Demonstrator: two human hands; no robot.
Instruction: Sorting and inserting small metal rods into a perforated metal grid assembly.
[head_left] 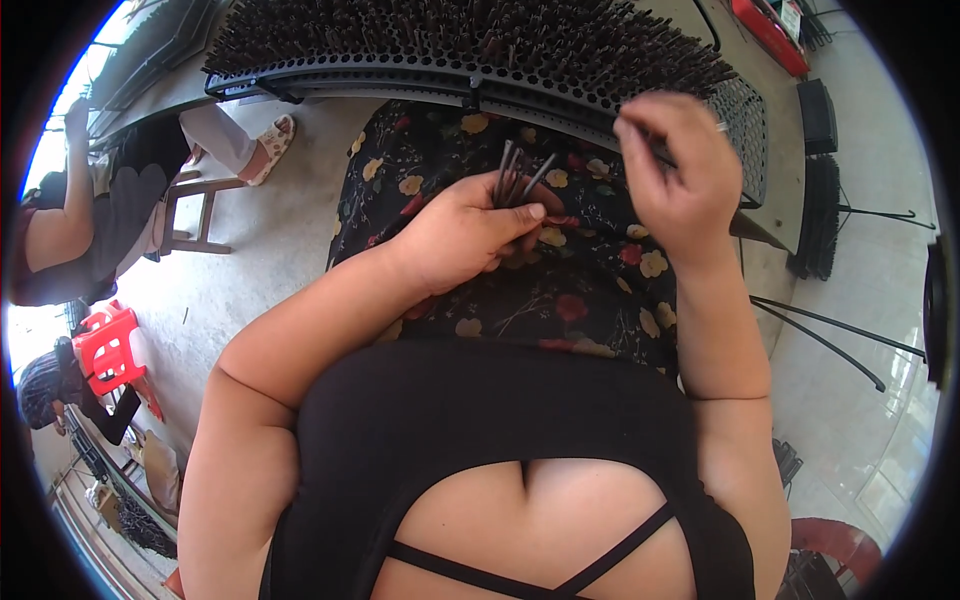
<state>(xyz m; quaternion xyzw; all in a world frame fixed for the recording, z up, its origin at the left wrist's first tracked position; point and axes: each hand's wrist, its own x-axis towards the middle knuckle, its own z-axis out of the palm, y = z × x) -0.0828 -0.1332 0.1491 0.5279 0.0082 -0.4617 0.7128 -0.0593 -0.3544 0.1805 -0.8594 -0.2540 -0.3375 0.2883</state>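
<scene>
My left hand (455, 230) is closed around a small bundle of thin dark rods (512, 172), held over the floral cloth (570, 305) on my lap. Their upper ends fan out above my thumb and fingers. Beyond my hands stands a black perforated rack (345, 78), packed with many short dark rods (480, 30) standing upright in its holes. My right hand (690, 170), wearing a ring, is raised at the rack's near right edge. Its fingers are curled toward the thumb and slightly blurred; whether a rod is between them is hidden.
At the left, a person (85, 225) sits by a wooden stool (205, 215). Another person (50, 390) is near a red plastic chair (108, 345). Long black bent rods (835, 335) jut in at the right. A red box (770, 35) lies at the far right.
</scene>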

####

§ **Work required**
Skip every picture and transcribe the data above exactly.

§ **Answer**
Demonstrator: two human hands; no robot.
Instruction: Sorting and inserting small metal rods into a perforated metal grid assembly.
[head_left] 
<state>(xyz m; quaternion xyzw; all in a world frame fixed for the recording, z up, its origin at the left wrist's first tracked position; point and axes: each hand's wrist, its own x-axis towards the middle knuckle, its own z-axis out of the palm, y = z × x) -0.0828 -0.1332 0.1491 0.5279 0.0082 -0.4617 0.7128 -0.0593 -0.3544 0.1805 -0.8594 -0.2540 -0.3375 0.2883</state>
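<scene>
My left hand (455, 230) is closed around a small bundle of thin dark rods (512, 172), held over the floral cloth (570, 305) on my lap. Their upper ends fan out above my thumb and fingers. Beyond my hands stands a black perforated rack (345, 78), packed with many short dark rods (480, 30) standing upright in its holes. My right hand (690, 170), wearing a ring, is raised at the rack's near right edge. Its fingers are curled toward the thumb and slightly blurred; whether a rod is between them is hidden.
At the left, a person (85, 225) sits by a wooden stool (205, 215). Another person (50, 390) is near a red plastic chair (108, 345). Long black bent rods (835, 335) jut in at the right. A red box (770, 35) lies at the far right.
</scene>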

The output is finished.